Alter Egos and the Rock Stars that Wore Them
By Gord Ellis
Halloween is approaching, and that means it will be time for many of us to dress up as someone (or something) different from ourselves. It’s an oddly liberating thing to do, and some of us like to do more often than just October 31. For a musician, creating an alter-ego can allow for a creativity and freedom that their public persona doesn’t allow. Here are three artists who took the alter ego path, with varying degrees of success.
David Bowie
There really are few artists in modern music who shape-shifted like David Bowie. He burst onto the scene as something closer to a folk singer than the genre-twisting rocker he would become. While Bowie always looked like he was visiting from another galaxy, he began to embrace different characters in the 1970s.
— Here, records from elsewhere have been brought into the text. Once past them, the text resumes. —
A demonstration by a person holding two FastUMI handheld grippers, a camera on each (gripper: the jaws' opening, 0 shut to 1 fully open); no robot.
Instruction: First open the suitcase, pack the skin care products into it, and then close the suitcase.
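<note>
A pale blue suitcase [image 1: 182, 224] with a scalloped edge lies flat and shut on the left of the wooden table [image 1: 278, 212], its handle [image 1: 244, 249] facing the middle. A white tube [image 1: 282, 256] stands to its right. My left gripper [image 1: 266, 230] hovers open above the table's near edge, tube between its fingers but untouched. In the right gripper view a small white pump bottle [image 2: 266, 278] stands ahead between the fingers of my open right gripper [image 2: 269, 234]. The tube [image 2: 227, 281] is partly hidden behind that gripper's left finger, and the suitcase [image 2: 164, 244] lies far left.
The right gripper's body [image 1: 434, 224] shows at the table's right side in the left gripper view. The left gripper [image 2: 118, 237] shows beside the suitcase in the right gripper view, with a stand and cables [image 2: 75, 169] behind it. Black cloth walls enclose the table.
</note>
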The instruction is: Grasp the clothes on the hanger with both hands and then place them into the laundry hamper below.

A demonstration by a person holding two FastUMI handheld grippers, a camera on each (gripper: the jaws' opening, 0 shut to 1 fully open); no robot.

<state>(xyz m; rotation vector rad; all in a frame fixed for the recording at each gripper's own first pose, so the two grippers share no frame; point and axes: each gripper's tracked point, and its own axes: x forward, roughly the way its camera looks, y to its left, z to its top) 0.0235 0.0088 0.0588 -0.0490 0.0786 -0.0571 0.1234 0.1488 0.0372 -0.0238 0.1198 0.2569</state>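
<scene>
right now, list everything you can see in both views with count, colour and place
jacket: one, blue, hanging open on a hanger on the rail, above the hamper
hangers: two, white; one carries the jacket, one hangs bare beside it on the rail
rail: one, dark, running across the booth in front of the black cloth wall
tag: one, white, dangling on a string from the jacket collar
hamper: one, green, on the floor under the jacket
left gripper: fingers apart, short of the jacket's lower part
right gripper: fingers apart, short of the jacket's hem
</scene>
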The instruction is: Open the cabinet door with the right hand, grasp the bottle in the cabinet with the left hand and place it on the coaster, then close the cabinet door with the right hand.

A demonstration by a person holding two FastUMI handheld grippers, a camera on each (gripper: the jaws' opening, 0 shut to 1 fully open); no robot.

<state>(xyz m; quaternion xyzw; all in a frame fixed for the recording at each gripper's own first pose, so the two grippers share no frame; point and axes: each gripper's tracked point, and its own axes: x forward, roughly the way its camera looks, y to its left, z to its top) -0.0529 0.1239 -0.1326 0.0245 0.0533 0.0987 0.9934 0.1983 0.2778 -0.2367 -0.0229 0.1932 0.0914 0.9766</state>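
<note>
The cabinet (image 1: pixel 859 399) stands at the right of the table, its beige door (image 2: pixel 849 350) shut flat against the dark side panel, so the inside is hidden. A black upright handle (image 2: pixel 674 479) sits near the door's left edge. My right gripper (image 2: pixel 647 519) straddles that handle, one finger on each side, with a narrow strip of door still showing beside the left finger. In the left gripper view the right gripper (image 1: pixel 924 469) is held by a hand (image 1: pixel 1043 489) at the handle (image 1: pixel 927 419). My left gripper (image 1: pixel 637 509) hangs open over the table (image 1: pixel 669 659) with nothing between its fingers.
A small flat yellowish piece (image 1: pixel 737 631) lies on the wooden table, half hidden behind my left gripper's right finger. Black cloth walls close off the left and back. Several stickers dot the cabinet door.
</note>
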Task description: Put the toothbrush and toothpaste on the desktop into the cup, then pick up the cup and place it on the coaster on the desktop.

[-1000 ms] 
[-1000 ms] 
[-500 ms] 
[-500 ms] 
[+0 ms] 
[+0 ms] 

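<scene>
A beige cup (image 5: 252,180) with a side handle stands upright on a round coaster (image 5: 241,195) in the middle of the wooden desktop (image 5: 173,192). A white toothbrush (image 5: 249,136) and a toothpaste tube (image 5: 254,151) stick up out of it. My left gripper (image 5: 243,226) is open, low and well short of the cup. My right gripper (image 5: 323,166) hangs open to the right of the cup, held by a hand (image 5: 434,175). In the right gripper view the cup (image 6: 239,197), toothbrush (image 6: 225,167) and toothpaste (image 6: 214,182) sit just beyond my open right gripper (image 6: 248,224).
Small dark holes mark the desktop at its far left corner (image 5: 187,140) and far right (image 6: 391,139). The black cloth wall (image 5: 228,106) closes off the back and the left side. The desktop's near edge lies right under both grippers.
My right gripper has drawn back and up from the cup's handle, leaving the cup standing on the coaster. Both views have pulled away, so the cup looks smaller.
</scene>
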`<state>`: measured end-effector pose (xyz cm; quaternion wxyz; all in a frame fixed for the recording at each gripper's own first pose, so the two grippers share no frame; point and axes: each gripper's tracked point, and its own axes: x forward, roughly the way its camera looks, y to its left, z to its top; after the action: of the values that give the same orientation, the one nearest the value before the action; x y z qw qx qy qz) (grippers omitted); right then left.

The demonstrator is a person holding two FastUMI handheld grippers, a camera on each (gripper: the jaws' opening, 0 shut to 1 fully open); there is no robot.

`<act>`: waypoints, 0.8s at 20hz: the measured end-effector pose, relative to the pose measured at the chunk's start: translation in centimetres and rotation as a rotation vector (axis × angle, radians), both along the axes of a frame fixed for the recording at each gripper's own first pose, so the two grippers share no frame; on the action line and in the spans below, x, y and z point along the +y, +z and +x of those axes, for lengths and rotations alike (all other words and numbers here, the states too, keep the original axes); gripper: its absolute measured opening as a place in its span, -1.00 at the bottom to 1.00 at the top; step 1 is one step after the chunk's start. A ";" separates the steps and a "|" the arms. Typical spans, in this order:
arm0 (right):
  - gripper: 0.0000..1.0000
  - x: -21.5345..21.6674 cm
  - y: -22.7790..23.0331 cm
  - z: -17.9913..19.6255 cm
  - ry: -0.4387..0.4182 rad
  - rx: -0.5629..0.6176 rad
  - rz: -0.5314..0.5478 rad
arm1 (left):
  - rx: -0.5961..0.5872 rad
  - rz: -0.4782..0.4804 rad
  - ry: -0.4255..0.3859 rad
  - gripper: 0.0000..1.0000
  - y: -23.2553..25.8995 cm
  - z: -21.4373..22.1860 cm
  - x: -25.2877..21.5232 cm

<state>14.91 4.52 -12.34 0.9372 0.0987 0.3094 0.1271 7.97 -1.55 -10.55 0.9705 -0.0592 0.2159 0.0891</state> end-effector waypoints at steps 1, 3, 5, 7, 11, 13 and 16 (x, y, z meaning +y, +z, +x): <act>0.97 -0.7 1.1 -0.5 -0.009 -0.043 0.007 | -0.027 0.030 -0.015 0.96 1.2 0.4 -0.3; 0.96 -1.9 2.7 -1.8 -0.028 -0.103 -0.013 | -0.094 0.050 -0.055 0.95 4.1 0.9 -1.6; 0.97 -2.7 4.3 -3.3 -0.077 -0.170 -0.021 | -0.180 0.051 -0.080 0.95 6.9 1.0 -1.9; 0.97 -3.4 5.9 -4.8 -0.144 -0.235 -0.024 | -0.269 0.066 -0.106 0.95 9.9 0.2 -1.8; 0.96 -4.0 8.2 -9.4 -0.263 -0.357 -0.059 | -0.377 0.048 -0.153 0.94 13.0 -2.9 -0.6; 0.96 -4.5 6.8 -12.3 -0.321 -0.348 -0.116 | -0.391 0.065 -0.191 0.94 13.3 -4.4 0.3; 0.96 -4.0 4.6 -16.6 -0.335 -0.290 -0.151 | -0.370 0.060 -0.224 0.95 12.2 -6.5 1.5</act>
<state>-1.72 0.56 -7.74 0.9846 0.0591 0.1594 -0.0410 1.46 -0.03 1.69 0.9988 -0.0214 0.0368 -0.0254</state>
Perhaps his most famous persona was the iconic Ziggy Stardust, whom he unveiled in 1972. With Ziggy Stardust, Bowie created a glam rock fever dream who could rock out in eyeshadow, red spiked hair, and four-inch boots. The world had never seen anything like Ziggy Stardust, and likely won’t ever again. That the songs were as potent as they were—“Starman” being a prime example—meant that when Bowie deserted Ziggy a few years later, those songs would live on. But Bowie was just getting started. His next act was as the Thin White Duke, a debonair, elegantly wasted singer with a leaning towards soul and modern rock. Although not popular with his early 70s glam fans, albums like Young Americans and Station to Station solidified Bowie as a singer/songwriter with incredible chops. To this day, “Fame” and “Young Americans” sound both incredibly fresh yet entirely of their time. Bowie would continue to shed musical skins throughout his career, a brilliant enigma until his untimely death in 2016.
Garth Brooks
Perhaps the most surprising alter ego is also the most controversial. In the late 1990s, Garth Brooks was the biggest name in country music. He was the Morgan Wallen of the day, filling stadiums and crossing over to people who might not normally consider buying a country album. Yet, right at the height of his popularity, Brooks dropped an album called Garth Brooks…In the Life of Chris Gaines. On the album cover, Brooks was pictured with a brown shag wig, soul patch, and a decidedly steely look, complete with makeup. Originally planned as the soundtrack for a movie that was never made about a fictitious Australian rock star, the album dropped to a somewhat confused country audience. It was made even more confusing when Brooks did a VH1 mockumentary about the character and performed as Gaines on Saturday Night Live. The Chris Gaines album featured an adult-oriented rock sound, featuring the top studio musicians of the time. Some of the songs, particularly the single “Lost in You,” were sung in a way that was nearly unidentifiable as Brooks. While Brooks never revisited the Chris Gaines persona, it remains one of the stranger footnotes in popular music.
Prince
For an artist as bristling with talent as Prince Rogers Nelson was, it was almost inevitable that he would take on an alter ego. Prince loved to be the unseen person behind many of “his” artists, like The Time and Vanity 6. He also wrote or helped record some of the biggest hits of the 80s, including the Bangles’ “Manic Monday” and Stevie Nicks’s “Stand Back.” While he played characters in his various movies and often changed his look, it wasn’t until he recorded an album under the name Camille that Prince fully embraced the alter ego. Camille was all Prince, but his voice was altered via pitch-shifting. An album was planned for release in 1986, and was not going to have any mention of Prince on it. The Camille release was scrapped, although a few test pressings have since leaked out. You can find one of the Camille songs on YouTube and, honestly, it sounds like Prince to me. But God bless him for wanting to try something so unusual, even if it didn’t really pan out. Prince didn’t fear failure. He feared stagnation. Camille was just one way the Purple One wanted to express his art. Apparently Jack White’s Third Man Records will release the Camille album some time in the future.